───── Data excerpt ─────
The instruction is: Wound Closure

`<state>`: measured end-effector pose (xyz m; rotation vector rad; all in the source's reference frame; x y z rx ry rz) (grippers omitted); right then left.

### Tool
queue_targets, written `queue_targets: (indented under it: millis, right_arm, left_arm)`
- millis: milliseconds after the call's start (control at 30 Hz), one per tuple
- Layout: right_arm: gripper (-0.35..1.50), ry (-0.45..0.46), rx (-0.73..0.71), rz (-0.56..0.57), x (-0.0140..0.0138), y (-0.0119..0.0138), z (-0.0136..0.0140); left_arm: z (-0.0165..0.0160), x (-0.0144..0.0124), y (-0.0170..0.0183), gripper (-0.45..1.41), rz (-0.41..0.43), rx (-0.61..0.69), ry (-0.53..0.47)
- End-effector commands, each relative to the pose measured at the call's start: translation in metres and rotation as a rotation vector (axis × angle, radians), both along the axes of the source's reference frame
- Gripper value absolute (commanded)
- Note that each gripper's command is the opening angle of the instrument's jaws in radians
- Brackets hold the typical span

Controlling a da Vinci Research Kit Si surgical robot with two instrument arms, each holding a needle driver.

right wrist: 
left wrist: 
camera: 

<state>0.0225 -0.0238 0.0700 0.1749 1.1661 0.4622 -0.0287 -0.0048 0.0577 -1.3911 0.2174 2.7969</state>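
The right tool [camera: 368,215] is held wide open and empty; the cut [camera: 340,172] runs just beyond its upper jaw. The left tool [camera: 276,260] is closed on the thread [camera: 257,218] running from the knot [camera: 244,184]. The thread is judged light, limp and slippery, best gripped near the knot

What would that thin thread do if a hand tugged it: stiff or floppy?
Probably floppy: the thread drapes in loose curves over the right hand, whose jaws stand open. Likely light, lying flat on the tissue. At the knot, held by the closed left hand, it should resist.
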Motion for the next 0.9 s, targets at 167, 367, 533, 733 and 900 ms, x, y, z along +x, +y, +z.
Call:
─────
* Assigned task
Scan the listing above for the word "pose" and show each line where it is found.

* Task solution
`<state>`: measured end-effector pose (xyz m; rotation vector rad; all in the source's reference frame; x y z rx ry rz) (grippers omitted); right then left.
- End-effector commands, each relative to the pose measured at the call's start: translation in metres and rotation as a rotation vector (axis × angle, radians), both along the axes of the source's reference frame

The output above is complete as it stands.